This is joint work with Pan Peng and Christian Sohler.
Mark Davenport, Georgia Institute of Technology
Adaptive sensing of sparse signals in noise
In this talk I will focus on the problem of recovering a sparse image from a small number of noisy measurements. To begin, I will consider the case where the measurements are acquired in a nonadaptive fashion as in the standard compressive sensing framework. I will describe lower bounds on the minimax mean-squared error of the recovered vector which very nearly matches the performance of L1-minimization techniques, and hence shows that in certain regimes these techniques are essentially optimal. I will then consider the case where the measurements are acquired sequentially in an adaptive manner. I will describe a lower bound that shows that, surprisingly, in certain worst-case regimes, adaptivity does not allow for substantial improvement over standard nonadaptive techniques in terms of the minimax MSE. Nonetheless, I will also show that there are important regimes where the benefits of adaptive sensing are clear and overwhelming, and can be achieved via relatively simple algorithms that also have the benefit of a drastic reduction in the computational complexity of the recovery process.
Dan Feldman, MIT
Sublinear Systems using Core-sets
A core-set for a given problem is a semantic compression of its input, in the sense that a solution for the problem with the (small) coreset as input yields a provable approximate solution to the problem with the original (Big) Data. Core-set can usually be computed via one pass over a streaming input, manageable amount of memory,and in parallel. For real time performance we use Hadoop, Clouds and GPUs.
In this talk I will give a summary of some core-set techniques and their implementations in real-time systems. I will also share some social and technical challenges that I had to deal with in the industry and the robotics lab of MIT while implementing such core-sets.
Eldar Fischer, Technion - Israel Institute of Technology
Partial testing, universal testing and decomposability Preprint
Some properties do not admit tests with a small number of queries - but can they be partitioned into a small number of properties that do admit such tests? With some properties this is indeed the case. For example, being the concatenation of two palindromes has no test with less than the square root of n queries, but it can be partitioned into n properties with constant query complexity tests.

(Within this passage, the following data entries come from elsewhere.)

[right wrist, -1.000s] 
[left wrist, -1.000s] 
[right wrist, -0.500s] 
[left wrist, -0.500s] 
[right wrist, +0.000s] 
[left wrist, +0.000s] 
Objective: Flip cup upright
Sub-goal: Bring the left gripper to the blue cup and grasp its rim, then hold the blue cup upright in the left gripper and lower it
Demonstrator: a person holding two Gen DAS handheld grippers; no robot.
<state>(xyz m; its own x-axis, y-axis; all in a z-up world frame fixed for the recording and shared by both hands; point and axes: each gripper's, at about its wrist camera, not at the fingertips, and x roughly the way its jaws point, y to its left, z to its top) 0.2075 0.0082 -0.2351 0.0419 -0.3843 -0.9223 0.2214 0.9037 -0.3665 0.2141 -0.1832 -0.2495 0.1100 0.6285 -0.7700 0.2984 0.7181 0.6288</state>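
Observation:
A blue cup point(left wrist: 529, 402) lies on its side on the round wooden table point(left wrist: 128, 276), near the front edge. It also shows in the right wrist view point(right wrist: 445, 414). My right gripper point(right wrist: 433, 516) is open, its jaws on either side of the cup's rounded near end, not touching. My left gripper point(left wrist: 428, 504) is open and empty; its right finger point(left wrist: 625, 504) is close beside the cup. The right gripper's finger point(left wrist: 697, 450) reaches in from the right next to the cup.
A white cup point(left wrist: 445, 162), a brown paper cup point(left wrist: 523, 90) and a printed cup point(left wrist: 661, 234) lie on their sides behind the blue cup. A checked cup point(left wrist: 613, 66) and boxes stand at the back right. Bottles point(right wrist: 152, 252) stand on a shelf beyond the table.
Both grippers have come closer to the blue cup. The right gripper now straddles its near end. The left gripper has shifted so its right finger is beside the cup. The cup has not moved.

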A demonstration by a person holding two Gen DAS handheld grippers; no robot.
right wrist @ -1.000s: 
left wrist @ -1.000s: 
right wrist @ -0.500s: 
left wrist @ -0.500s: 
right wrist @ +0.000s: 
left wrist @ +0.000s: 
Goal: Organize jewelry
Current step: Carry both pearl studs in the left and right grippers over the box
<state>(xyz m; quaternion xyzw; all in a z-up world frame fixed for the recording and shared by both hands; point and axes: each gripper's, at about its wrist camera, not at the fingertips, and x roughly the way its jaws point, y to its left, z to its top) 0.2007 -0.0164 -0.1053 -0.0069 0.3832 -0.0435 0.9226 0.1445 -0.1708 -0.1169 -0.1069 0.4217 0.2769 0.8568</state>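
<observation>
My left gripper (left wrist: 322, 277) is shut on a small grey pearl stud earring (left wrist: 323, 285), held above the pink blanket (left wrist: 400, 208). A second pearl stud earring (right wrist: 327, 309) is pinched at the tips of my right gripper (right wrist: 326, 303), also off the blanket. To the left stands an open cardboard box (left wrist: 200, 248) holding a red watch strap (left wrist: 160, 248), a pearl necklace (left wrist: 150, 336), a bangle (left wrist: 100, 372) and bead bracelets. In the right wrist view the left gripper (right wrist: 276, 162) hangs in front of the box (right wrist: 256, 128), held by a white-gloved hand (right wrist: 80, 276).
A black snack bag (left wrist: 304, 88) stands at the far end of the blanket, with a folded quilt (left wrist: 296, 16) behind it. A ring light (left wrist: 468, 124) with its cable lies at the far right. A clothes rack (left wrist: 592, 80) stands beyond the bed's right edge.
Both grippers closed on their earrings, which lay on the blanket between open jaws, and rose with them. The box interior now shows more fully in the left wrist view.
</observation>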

Here we show a property that cannot be thus partitioned. Even more so, our property does not have any large sub-property that admits a small query complexity test. In fact, we show that all large dual distance codes are such properties. The proof uses methods not used before for defeating the most general tests; the entropy method is used to deal with possibly 2-sided tests, and a concept of a reader (basically a decision tree where we are interested in the "stream of bits read" rather than its final output) is used to analyze and defeat adaptive tests.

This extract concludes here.